Eles se apresentaram com figurinos típicos da cultura nortista / Foto: Divulgação No ritmo do carimbó, eles não apenas dançaram, mas mostraram ao público que dedicação, talento e superação caminham juntos, e foram muito aplaudidos durante a apresentação no evento de lançamento da segunda etapa do projeto "PCDs + Mães Atípicas", no Instituto Federal de Rondônia (IFRO), zona Norte de Porto Velho.
Os dançarinos Maria Antonieta, Milena Falcão, Evellyn Cristine, Arthur Denis e Kaike Ponte tiveram uma excelente performance na execução das coreografias criadas pela professora de arte Ana Martins.
Eles se apresentaram com figurinos típicos da cultura nortista e maquiagem realizada carinhosamente pela cuidadora Marisa Moreira.

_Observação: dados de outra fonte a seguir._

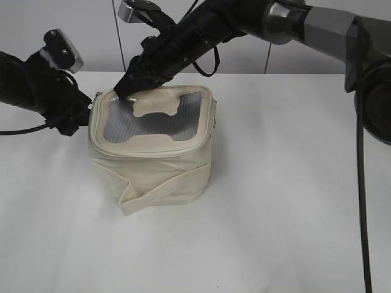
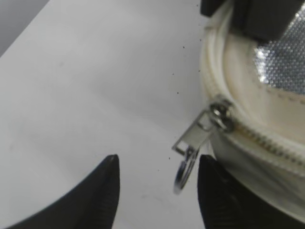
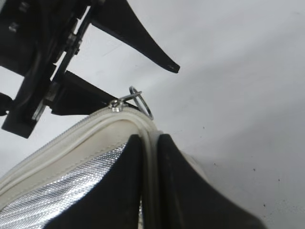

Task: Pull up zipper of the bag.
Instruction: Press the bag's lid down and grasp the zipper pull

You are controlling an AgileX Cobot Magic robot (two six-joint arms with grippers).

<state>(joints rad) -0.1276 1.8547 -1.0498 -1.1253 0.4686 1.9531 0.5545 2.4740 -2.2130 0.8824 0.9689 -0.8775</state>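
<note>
The cream-white bag stands on the table left of centre, its grey mesh top facing up. Its zipper runs round the top rim. In the left wrist view, a metal slider sits at the bag's corner, and its silver ring pull hangs between my left gripper's fingers. That gripper is open and does not hold the ring. My right gripper is shut on the bag's top rim at the back left corner. The ring pull also shows in the right wrist view.
The white table stretches to the right and in front of the bag. My left arm lies low at the left edge. My right arm reaches across from the upper right. A grey wall stands behind.
</note>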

Marisa, inclusive, foi a primeira coreógrafa do grupo, formado em dezembro do ano passado para uma apresentação no evento Mesa Brasil SESC 2025.

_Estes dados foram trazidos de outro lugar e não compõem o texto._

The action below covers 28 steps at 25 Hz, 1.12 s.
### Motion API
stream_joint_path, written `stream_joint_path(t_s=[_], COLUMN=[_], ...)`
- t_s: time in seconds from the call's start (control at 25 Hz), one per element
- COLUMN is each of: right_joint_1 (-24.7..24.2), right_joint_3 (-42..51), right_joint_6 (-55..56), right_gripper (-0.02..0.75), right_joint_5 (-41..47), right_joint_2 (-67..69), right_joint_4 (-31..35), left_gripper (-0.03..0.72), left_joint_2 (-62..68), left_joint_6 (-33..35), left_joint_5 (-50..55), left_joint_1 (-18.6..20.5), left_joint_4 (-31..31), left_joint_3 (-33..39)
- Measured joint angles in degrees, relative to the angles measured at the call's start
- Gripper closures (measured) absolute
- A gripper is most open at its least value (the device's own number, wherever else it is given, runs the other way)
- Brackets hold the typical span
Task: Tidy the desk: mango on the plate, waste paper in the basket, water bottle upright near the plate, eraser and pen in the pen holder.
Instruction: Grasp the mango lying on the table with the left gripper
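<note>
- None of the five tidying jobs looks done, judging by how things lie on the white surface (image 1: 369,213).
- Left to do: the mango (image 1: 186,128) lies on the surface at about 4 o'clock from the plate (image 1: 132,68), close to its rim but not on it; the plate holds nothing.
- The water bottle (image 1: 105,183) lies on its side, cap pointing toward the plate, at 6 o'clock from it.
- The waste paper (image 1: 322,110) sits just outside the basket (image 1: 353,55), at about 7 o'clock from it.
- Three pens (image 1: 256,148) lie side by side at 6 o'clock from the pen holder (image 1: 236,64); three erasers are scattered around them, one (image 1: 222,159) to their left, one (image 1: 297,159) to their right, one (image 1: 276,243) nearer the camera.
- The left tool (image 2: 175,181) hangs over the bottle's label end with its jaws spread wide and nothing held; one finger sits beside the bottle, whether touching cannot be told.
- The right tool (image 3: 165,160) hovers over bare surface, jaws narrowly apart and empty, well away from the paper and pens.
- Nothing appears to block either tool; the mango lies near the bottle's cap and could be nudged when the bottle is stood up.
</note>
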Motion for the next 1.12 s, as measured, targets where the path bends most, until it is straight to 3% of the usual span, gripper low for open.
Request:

Marisa identifica que, em pouco tempo, já houve transformações através do grupo de dança. "Alguns tinham dificuldade de se socializar. Mas agora, eles estão interagindo mais", relatou.
Entre os integrantes, Kaike Ponte, de 17 anos, é o aluno mais novo na Apae. Ele ingressou na instituição poucos meses antes de o grupo de dança surgir e, para participar, precisou superar um desafio pessoal: a timidez.
A mãe, Cássia Ponte, relata a felicidade ao ver o filho no palco: “Foi muito bom ver ele se soltando. Meu filho é bastante tímido, mas está se identificando na Apae. Depois que entrou nesse grupo de dança, está evoluindo mais ainda e fazendo amizades”, declarou Cássia, animada com a transformação na vida de Kaike.
O poder da dança na socialização
Casos como o de Kaike reforçam como a dança é uma ferramenta poderosa para a socialização de pessoas neurodivergentes. A atividade promove o movimento, a consciência corporal, a disciplina e a interação em grupo, ajudando a romper o isolamento e a fortalecer a autoestima.
Para a professora de artes Ana Martins, ver essa evolução de perto é gratificante. “A dança transforma. As possibilidades vão além dos limites. Ver a alegria deles ao final de cada apresentação, vê-los se esforçando, aprendendo e fortalecendo vínculos afetivos, traz uma alegria imensa! É a maior recompensa”, declarou Ana.
Além do grupo de dança, na Apae de Porto Velho ocorrem atividades de musicalização e ludicidade, voltadas à todos os alunos, com alta e baixa funcionalidade.